続いて2→3→4の除荷工程では、逆方向に塑性変形するためにき裂先端部が、閉口もしくは再鋭化を起こして、形態としては元の状態4に戻ります。以下、繰返し負荷のサイクルにより、1サイクルごとにストライエーションを形成しながら、き裂が進展し続けます。除荷工程における閉口は、周囲の弾性部分の拘束により発生する圧縮応力により起こります。

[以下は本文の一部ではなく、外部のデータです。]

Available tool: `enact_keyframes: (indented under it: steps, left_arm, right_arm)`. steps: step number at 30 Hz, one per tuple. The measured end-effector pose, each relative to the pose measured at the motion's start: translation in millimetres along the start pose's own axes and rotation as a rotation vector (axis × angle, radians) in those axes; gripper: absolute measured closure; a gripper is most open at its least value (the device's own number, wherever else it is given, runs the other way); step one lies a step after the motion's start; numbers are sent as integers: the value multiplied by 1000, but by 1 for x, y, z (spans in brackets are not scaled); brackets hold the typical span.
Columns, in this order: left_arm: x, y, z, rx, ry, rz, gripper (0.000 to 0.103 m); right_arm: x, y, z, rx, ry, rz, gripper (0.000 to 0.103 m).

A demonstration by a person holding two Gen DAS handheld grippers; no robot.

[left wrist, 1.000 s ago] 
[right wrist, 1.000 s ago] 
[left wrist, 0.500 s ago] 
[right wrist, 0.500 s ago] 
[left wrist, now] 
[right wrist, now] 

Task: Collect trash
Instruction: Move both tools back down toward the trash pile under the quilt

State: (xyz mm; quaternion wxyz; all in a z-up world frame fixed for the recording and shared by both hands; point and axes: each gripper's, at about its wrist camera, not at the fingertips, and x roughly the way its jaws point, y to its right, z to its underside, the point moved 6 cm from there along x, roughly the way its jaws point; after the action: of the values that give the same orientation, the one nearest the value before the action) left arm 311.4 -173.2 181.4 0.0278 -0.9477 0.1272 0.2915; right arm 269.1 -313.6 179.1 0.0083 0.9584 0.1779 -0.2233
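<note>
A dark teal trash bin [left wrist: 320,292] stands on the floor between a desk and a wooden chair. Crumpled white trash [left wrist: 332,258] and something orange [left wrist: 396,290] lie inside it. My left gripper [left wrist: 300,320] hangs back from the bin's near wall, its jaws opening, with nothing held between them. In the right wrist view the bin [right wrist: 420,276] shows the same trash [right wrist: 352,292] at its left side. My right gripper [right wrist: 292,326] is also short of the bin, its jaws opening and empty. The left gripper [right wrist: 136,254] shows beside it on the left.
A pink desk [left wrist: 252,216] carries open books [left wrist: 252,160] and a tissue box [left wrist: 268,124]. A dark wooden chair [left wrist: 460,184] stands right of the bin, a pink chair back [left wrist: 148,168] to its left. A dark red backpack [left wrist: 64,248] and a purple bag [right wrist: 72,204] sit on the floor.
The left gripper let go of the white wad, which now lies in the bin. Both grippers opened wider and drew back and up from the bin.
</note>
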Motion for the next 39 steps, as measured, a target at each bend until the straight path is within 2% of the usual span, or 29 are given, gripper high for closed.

圧縮応力の大小によってストライエーションの形態が変化します。圧縮応力が大きい場合、閉口が完全の起こり平行溝型になりますが、圧縮応力が小さい場合は、閉口が不完全になりノコギリ歯状型になります。
図5.3.13 ストライエーションの形成機構
ストライエーションの形成は、一般的には結晶組織の影響を受けます。き裂伝ぱ速度が大きい(図3.5.14(a))場合(1μm/cycle前後以上)は、ほとんどありません。巨視的なき裂伝ぱ方向にほぼ平行なプラトーの上に、ほぼ垂直にストライエーションが発生します。一方、き裂伝ぱ速度が小さい(図3.5.14(b))場合(1μm/cycle前後以下)は、結晶組織の影響を強く受けます。結晶粒によってその方向が異なり、ファセット状の破面の様相を示すことが多いです。
き裂伝ぱ速度が小さい場合に結晶組織の影響を受ける理由は、き裂先端における塑性域が小さく、塑性変形が少数の結晶粒の特定のすべり面に限られるためとされています。
図3.5.14 き裂伝ぱ速度による疲労破面の相違
ストライエーションの形成には、雰囲気が重要な役割を示します。図3.5.15は下半分は空気中の繰返し応力による破面で、明瞭なストライエーションが認められます。一方、上半分は真空中で形成された破面で、真空中では破面の酸化が無いため、開口した破面が圧縮過程で再結合が起こるためストライエーションが発生しないという説が有力です。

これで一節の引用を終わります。